Integer’Write (S, V);

Strictly speaking, S is not a stream but, rather, an access value designating a stream. The Integer’Write routine will convert the value of V into an array of “stream elements” – essentially an array of storage elements – and then put them into the stream designated by S. Actually, placing the bytes into the stream is accomplished by dynamically dispatching to a procedure specific to the stream representation.

Although this discussion is couched in terms of placing values into streams, you should understand that reading values from streams is very similar to writing them and that the same efficiency issue and solution apply.

For composite types, such as array or record types, each component value is individually written to the stream using the approach described above. Consider an array type “A” specifying Integer as the component type. The default version of A’Write will call Integer’Write for each component. Thus, each Integer value is converted to the array of storage elements and written to the stream. This component-driven behavior is necessary because programmers can define their own versions of the stream attributes, and naturally will expect them to be called even when the types in question are used as component types within enclosing array or record types.

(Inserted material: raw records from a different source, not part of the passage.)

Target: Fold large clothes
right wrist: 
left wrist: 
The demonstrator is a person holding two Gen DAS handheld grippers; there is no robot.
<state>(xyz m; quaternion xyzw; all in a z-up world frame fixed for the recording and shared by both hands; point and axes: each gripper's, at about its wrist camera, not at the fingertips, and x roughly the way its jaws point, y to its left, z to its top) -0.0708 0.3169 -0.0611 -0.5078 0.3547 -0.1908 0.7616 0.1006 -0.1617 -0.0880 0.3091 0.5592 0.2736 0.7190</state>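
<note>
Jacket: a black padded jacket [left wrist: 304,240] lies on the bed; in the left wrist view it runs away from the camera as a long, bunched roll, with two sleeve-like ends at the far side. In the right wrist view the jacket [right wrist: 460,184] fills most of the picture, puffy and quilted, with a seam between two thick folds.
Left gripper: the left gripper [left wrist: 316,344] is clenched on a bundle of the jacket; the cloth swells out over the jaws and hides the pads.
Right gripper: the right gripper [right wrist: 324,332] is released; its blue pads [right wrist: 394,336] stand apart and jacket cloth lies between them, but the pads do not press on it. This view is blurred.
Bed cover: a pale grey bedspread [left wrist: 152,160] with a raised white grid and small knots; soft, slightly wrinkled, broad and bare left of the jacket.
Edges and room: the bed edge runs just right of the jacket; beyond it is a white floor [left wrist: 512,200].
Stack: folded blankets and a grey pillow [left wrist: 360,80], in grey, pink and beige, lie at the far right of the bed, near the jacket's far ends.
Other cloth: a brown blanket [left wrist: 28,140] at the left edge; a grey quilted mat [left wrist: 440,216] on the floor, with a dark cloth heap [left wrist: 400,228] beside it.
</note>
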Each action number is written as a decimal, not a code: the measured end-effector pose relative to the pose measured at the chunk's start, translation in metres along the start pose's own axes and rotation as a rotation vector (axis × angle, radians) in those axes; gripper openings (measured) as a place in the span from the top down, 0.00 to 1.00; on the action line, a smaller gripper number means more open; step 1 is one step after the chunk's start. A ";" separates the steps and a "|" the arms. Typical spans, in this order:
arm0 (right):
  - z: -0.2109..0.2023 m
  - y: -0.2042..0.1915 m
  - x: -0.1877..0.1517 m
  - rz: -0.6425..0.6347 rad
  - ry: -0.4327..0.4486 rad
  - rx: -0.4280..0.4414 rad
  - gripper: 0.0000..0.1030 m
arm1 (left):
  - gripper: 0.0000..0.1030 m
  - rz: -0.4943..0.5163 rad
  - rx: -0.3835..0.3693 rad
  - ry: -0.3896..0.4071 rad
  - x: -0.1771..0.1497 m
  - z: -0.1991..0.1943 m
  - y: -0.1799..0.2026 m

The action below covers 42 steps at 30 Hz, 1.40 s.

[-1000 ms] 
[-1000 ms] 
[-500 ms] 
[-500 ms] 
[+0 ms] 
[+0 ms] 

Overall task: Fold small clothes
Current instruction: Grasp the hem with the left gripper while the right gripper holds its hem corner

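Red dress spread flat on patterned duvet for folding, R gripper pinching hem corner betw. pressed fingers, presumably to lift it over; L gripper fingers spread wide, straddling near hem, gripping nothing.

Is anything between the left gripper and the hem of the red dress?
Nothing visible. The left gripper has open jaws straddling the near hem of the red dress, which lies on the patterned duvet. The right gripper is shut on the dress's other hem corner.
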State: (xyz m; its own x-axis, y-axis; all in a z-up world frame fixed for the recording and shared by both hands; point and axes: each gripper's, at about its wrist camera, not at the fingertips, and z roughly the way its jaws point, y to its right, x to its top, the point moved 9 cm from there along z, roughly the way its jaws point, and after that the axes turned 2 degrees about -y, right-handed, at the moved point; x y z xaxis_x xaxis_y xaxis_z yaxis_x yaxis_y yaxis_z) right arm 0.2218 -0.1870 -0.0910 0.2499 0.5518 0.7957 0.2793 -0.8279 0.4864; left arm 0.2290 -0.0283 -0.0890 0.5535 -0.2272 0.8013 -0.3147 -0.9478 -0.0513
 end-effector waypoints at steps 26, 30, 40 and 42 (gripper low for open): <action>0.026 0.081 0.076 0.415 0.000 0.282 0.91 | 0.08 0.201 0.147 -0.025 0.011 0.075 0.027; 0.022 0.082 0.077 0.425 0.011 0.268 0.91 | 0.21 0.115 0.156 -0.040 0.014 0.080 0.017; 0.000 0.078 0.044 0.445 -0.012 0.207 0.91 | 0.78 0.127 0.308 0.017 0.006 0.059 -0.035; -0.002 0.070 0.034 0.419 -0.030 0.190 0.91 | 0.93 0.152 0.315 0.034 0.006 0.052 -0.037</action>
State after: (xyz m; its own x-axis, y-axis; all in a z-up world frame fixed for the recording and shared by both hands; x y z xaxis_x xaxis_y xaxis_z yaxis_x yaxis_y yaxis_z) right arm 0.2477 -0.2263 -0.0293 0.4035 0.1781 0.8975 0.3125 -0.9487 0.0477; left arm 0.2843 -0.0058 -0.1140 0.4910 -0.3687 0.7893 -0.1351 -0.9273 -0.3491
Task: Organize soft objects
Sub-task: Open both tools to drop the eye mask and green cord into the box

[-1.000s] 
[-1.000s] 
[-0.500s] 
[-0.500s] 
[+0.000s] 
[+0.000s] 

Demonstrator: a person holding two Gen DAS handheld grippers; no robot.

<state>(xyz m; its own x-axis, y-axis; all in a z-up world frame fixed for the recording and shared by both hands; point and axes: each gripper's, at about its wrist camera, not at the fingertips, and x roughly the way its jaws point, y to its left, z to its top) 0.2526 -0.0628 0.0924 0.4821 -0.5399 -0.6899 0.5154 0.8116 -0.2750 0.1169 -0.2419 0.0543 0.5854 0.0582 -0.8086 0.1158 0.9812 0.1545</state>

But suppose the array type is structurally just a sequence of contiguous bytes, and the component type does not have a user-defined stream attribute defined. In that case, calling the component-specific attribute for each array component is unnecessary and inefficient.

For example, suppose you are working with Military-Standard 1553B for communicating application values between remote devices. Ultimately, Mil-Std-1553B sends and receives 32-word buffers, where each word is an unsigned 16-bit value. Suppose as well that you want to write and read these buffers to and from streams. We can override the stream attributes so that a whole buffer value is written directly to the stream instead of writing it one buffer component at a time.

The buffer type could be declared as follows:

   type Buffer is array (1..32) of Interfaces.Unsigned_16;

We can then override the stream attributes for type Buffer.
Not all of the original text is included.